> Problem to solve
Only the lines from the one with "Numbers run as" through the last line of the material below belong in the answer, copied exactly and without pictures.

#### Supplied material

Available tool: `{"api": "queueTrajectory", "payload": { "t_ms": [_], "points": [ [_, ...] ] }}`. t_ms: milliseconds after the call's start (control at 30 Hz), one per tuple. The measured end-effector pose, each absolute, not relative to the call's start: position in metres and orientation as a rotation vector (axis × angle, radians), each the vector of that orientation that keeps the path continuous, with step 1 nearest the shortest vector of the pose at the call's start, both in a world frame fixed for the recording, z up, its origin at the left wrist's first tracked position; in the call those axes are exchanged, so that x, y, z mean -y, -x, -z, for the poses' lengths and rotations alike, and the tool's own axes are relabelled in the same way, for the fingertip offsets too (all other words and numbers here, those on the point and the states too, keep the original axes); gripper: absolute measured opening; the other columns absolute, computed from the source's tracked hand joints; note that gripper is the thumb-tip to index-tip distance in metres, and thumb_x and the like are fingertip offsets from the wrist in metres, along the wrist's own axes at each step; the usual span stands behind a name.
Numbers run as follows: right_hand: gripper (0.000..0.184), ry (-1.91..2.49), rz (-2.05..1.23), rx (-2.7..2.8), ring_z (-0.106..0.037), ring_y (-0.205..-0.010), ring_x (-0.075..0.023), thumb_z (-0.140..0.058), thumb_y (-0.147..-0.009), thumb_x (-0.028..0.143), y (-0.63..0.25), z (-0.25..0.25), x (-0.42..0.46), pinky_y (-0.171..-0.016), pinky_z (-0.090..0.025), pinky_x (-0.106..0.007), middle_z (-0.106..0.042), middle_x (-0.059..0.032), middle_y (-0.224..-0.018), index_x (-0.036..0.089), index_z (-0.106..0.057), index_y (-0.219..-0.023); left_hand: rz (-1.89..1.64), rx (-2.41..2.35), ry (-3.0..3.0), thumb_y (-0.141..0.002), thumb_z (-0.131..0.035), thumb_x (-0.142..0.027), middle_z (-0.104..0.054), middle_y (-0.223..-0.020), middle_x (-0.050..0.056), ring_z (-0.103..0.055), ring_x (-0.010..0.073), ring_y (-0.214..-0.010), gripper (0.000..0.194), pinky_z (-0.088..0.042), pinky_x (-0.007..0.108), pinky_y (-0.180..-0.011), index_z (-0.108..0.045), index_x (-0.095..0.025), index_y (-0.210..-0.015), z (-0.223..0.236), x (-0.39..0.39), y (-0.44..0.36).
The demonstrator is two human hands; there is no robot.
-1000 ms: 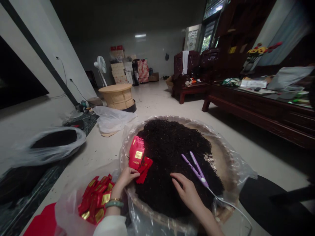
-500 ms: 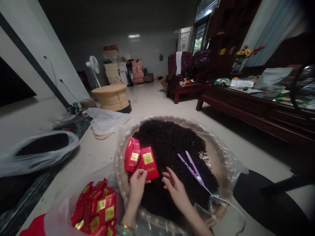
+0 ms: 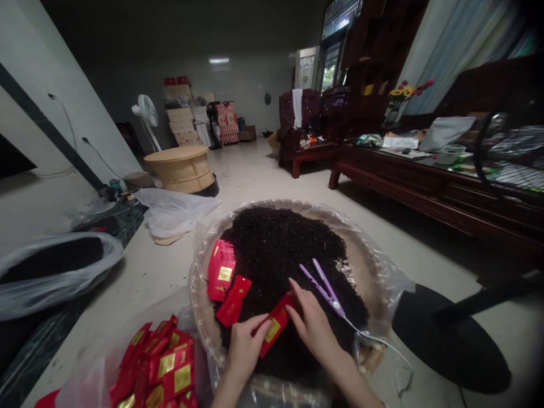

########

> Response area
Numbers run as follows: right_hand: gripper (0.000..0.184), ry (-1.91..2.49), rz (-2.05..1.23), rx (-2.7..2.8), ring_z (-0.106..0.037), ring_y (-0.205..-0.010), ring_x (-0.075..0.023), thumb_z (-0.140..0.058), thumb_y (-0.147..-0.009), thumb_x (-0.028..0.143), y (-0.63..0.25), z (-0.25..0.25), x (-0.42..0.46), pinky_y (-0.171..-0.016), pinky_z (-0.090..0.025), pinky_x (-0.106..0.007), middle_z (-0.106..0.042), middle_x (-0.059..0.032), middle_y (-0.224..-0.018), index_x (-0.036..0.089), index_z (-0.106..0.057), index_y (-0.219..-0.023); left_hand: rz (-1.89..1.64), rx (-2.41..2.35), ry (-3.0..3.0), thumb_y (-0.141..0.002), thumb_z (-0.131..0.035), thumb_x (-0.142..0.027), middle_z (-0.104..0.054), middle_y (-0.223..-0.020), middle_x (-0.050..0.056), ring_z (-0.103..0.055), ring_x (-0.010..0.073), ring_y (-0.214..-0.010), gripper (0.000..0.194), pinky_z (-0.088..0.042), pinky_x (-0.007..0.108), pinky_y (-0.180..-0.011), index_z (-0.108..0.045), index_x (-0.095..0.025), index_y (-0.210..-0.015), z (-0.223..0.236), x (-0.39..0.39), y (-0.44..0.36).
The demonstrator is two human hands; there is no robot.
-1000 ms: 
-500 ms: 
+0 ms: 

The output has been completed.